Genetics. 2008 Dec;180(4):2277-93. doi: 10.1534/genetics.108.096537. Epub 2008 Oct 28.
Ultraconserved elements (UCEs) are sequences that are identical between reference genomes of distantly related species. As they are under negative selection and enriched near or in specific classes of genes, one explanation for their ultraconservation may be their involvement in important functions. Indeed, many UCEs can drive tissue-specific gene expression. We have demonstrated that nonexonic UCEs are depleted among segmental duplications (SDs) and copy number variants (CNVs) and proposed that their ultraconservation may reflect a mechanism of copy counting via comparison. Here, we report that nonexonic UCEs are also depleted among 10 of 11 recent genomewide data sets of human CNVs, including 3 obtained with strategies permitting greater precision in determining the extents of CNVs. We further present observations suggesting that nonexonic UCEs per se may contribute to this depletion and that their apparent dosage sensitivity was in effect when they became fixed in the last common ancestor of mammals, birds, and reptiles, consistent with dosage sensitivity contributing to ultraconservation. Finally, in searching for the mechanism(s) underlying the function of nonexonic UCEs, we have found that they are enriched in TAATTA, which is also the recognition sequence for the homeodomain DNA-binding module, and bounded by a change in A + T frequency.
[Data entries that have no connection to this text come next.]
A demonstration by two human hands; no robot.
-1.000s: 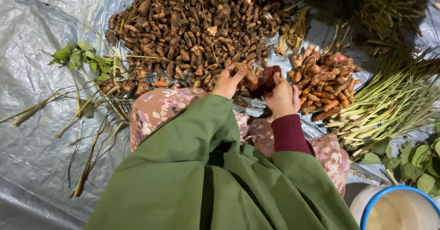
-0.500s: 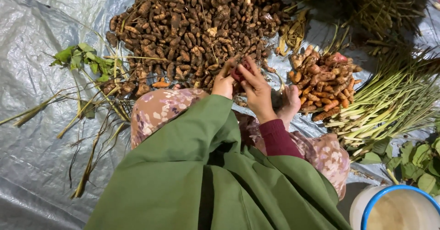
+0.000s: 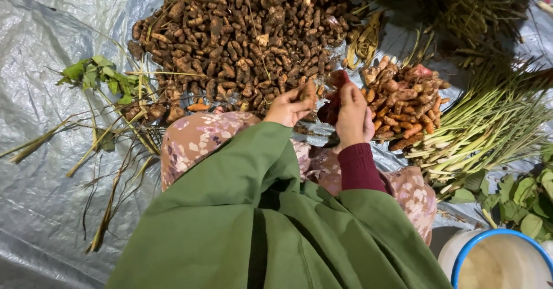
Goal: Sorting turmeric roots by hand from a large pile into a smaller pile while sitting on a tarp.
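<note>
My left hand (image 3: 286, 108) grips a small brown root piece (image 3: 309, 91) just in front of a big heap of brown roots (image 3: 242, 35). Close beside it, my right hand (image 3: 352, 116) is closed around a dark red tool or handle (image 3: 333, 96); I cannot tell what it is. Both hands are held above my lap, over flowered fabric (image 3: 199, 139) and green cloth (image 3: 253, 220). To the right of my hands lies a smaller pile of orange-brown roots (image 3: 406, 102).
A grey plastic sheet (image 3: 46, 168) covers the ground. Leafy stalks (image 3: 101, 82) lie at the left, a bundle of pale green stems (image 3: 489, 128) at the right, green leaves (image 3: 527, 194) beyond it. A blue-rimmed white bowl (image 3: 498, 260) stands at bottom right.
My right hand reached over to the left hand at the heap's edge, then drew back; both hands now sit raised together, the left with a root piece.
</note>
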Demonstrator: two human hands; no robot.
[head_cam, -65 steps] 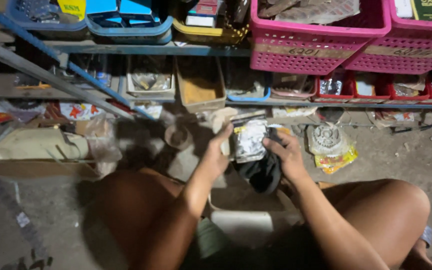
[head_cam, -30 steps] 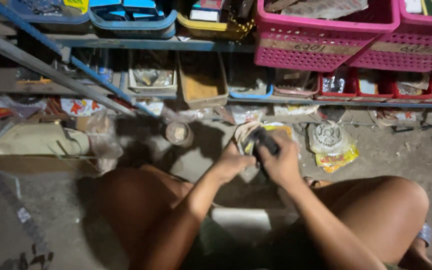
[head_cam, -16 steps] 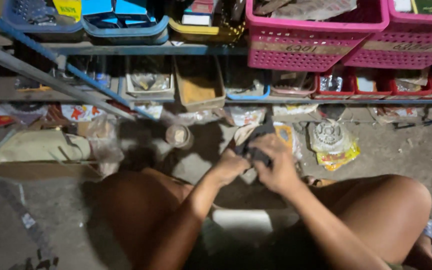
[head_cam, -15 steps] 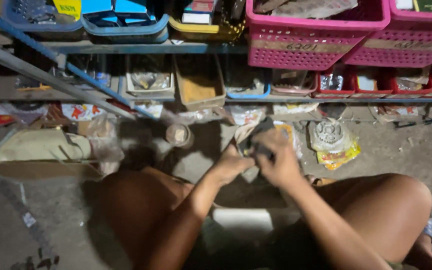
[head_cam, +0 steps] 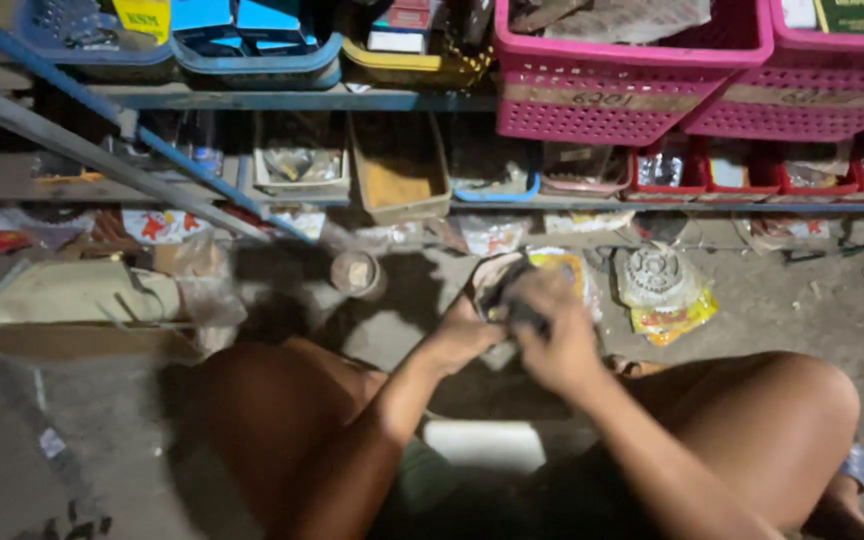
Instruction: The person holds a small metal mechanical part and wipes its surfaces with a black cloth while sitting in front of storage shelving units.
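Note:
I squat on a concrete floor with both hands together in front of my knees. My left hand [head_cam: 464, 332] grips the edge of a crinkled plastic packet [head_cam: 493, 281] with a yellow patch. My right hand [head_cam: 555, 338] is closed over a dark piece [head_cam: 522, 312], perhaps a cloth or a part, pressed against that packet. What lies inside the packet is hidden by my fingers and blurred.
A bagged grey sprocket [head_cam: 656, 274] on yellow wrapping lies right of my hands, a small round tin [head_cam: 355, 272] to the left. Pink baskets [head_cam: 632, 95], low shelf trays [head_cam: 399, 188], a slanting blue bar [head_cam: 167, 155] and a beige bundle [head_cam: 72, 295] surround me.
The packet was held up open with a dark cloth hanging under it; my hands have since drawn together, right hand folding over the dark piece, and shifted slightly right.

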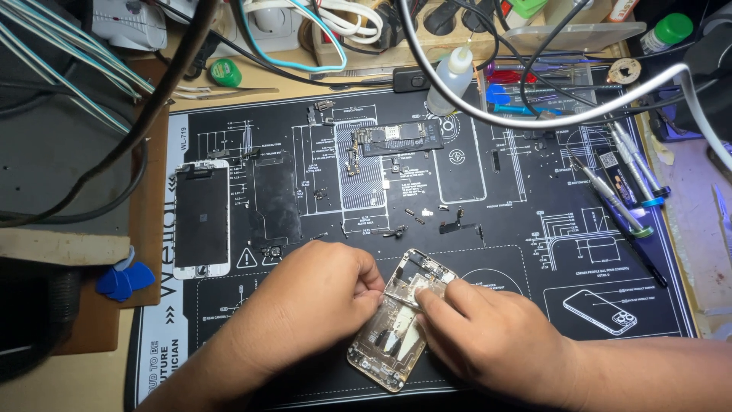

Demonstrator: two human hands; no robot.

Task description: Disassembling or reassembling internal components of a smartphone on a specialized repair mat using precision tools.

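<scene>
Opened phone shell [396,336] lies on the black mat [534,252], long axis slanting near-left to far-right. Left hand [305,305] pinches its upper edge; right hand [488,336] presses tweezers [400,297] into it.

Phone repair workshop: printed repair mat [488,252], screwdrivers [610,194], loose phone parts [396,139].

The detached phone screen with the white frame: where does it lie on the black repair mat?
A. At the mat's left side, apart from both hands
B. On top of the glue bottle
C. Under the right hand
A: the phone screen lies flat at the left of the mat, clear of the left hand and right hand.
</scene>
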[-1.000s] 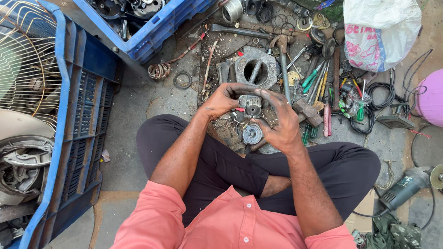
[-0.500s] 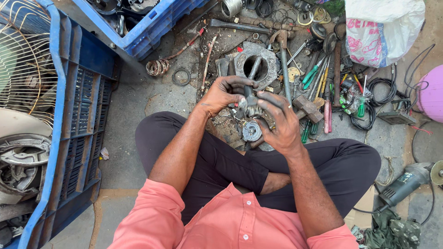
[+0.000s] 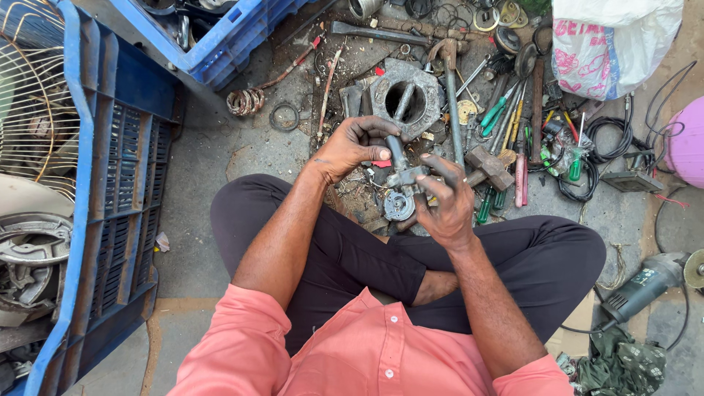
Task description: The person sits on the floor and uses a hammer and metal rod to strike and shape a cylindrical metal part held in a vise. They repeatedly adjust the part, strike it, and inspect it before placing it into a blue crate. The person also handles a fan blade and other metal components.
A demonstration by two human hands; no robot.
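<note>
I sit cross-legged on a concrete floor. My right hand [image 3: 447,202] grips a small grey metal mechanical part [image 3: 402,192] with a round disc-shaped end hanging at its bottom. My left hand [image 3: 350,147] is curled just above and left of it, fingers closed around the dark metal rod [image 3: 396,152] that sticks up from the part. Both hands are smeared with grease. Straight ahead on the floor lies a heavy grey metal housing [image 3: 407,99] with a round hole.
Screwdrivers [image 3: 506,121], a hammer [image 3: 488,165] and cables [image 3: 609,143] are strewn ahead and to the right. Blue plastic crates [image 3: 117,169] with fan guards and motor parts stand at left. A white plastic bag [image 3: 612,44] sits far right, an angle grinder [image 3: 645,282] near my right knee.
My hands have drawn apart a little. The left hand moved up and left onto the rod, and the part now hangs more upright from my right hand.
</note>
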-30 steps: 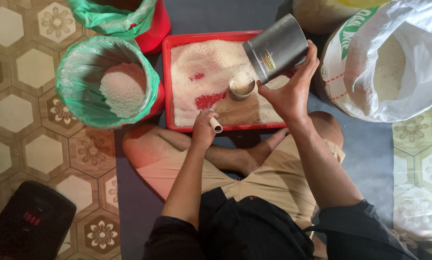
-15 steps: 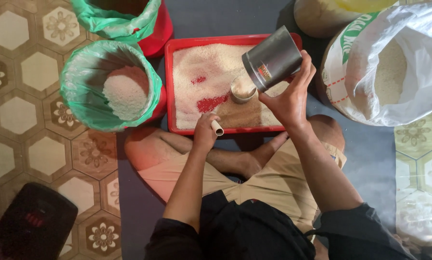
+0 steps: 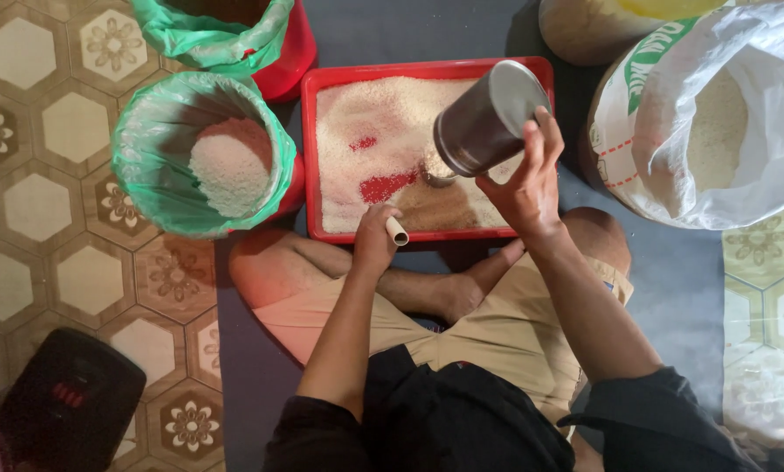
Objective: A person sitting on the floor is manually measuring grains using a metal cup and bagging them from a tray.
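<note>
1. Head view: the right hand (image 3: 524, 185) grips a metal can (image 3: 486, 119), tipped mouth-down over the red tray (image 3: 322, 157) of rice (image 3: 357, 114).
2. Below the can's mouth sits a small cup (image 3: 440, 177) in the grain.
3. The left hand (image 3: 373, 238) is closed around a short pale tube (image 3: 396, 231) at the tray's near edge.
4. Left of the tray, a green-lined bucket (image 3: 138, 149) holds more rice; a white sack (image 3: 759, 114) lies open on the right.

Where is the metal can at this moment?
In the head view, the metal can is in the right hand, tilted over the right part of the red tray, left of the white sack.
</note>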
超保守元件(UCEs)是在远缘物种的参考基因组之间相同的序列。由于它们处于负选择之下且在特定类别的基因附近或内部富集,其超保守性的一种解释可能是它们参与了重要功能。实际上,许多超保守元件可以驱动组织特异性基因表达。我们已经证明非外显子超保守元件在片段重复(SDs)和拷贝数变异(CNVs)中缺失,并提出它们的超保守性可能反映了一种通过比较进行拷贝计数的机制。在此,我们报告在11个近期人类拷贝数变异的全基因组数据集中,有10个数据集的非外显子超保守元件也缺失,其中包括3个通过能够更精确确定拷贝数变异范围的策略获得的数据集。我们进一步展示的观察结果表明,非外显子超保守元件本身可能导致了这种缺失,并且当它们在哺乳动物、鸟类和爬行动物的最后共同祖先中固定下来时,其明显的剂量敏感性就起作用了,这与剂量敏感性促成超保守性一致。最后,在寻找非外显子超保守元件功能背后的机制时,我们发现它们在TAATTA中富集,TAATTA也是同源结构域DNA结合模块的识别序列,并且由A + T频率的变化界定。